* _Task prompt_
The answer should hold exactly the lines of the entries below from the one containing "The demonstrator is" through the last line, both included.

* _Records for this task_
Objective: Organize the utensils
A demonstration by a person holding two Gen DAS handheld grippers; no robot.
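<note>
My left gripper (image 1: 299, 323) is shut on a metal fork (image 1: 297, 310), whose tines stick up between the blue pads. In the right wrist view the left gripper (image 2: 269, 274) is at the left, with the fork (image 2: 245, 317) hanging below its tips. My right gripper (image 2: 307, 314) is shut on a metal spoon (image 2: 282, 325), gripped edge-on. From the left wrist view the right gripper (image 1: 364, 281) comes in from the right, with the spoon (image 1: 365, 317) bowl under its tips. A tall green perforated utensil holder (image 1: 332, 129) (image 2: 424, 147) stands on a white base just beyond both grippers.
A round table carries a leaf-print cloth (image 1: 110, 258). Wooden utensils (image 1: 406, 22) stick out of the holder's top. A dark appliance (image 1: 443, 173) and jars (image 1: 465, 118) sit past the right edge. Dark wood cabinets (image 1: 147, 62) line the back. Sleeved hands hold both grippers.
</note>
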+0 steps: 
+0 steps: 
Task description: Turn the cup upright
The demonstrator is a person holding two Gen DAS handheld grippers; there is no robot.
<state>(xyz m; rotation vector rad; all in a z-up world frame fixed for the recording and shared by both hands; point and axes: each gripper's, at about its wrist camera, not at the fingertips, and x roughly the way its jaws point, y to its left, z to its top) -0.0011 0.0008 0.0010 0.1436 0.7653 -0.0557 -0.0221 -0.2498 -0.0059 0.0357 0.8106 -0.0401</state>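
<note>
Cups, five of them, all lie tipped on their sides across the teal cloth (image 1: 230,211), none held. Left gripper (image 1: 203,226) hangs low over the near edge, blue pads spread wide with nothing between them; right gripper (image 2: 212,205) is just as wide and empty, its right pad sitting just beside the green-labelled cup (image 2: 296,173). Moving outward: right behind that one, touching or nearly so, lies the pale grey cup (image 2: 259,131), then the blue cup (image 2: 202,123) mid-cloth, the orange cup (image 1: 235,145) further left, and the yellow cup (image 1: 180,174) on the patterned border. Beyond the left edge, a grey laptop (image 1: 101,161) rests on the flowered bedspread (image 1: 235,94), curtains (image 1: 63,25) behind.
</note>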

* _Written solution_
The demonstrator is a person holding two Gen DAS handheld grippers; there is no robot.
<state>(xyz m; rotation vector rad; all in a z-up world frame fixed for the recording and shared by both hands; point and axes: each gripper's, at about its wrist camera, not at the fingertips, and x roughly the way its jaws point, y to its left, z to its top) -0.0011 0.0008 0.0010 0.1436 0.7653 -0.0557 -0.0221 -0.2498 -0.0059 0.0357 0.8106 -0.0401</state>
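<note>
Cups, five of them, all lie tipped on their sides across the teal cloth (image 1: 230,211), none held. Left gripper (image 1: 203,226) hangs low over the near edge, blue pads spread wide with nothing between them; right gripper (image 2: 212,205) is just as wide and empty, its right pad sitting just beside the green-labelled cup (image 2: 296,173). Moving outward: right behind that one, touching or nearly so, lies the pale grey cup (image 2: 259,131), then the blue cup (image 2: 202,123) mid-cloth, the orange cup (image 1: 235,145) further left, and the yellow cup (image 1: 180,174) on the patterned border. Beyond the left edge, a grey laptop (image 1: 101,161) rests on the flowered bedspread (image 1: 235,94), curtains (image 1: 63,25) behind.
</note>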

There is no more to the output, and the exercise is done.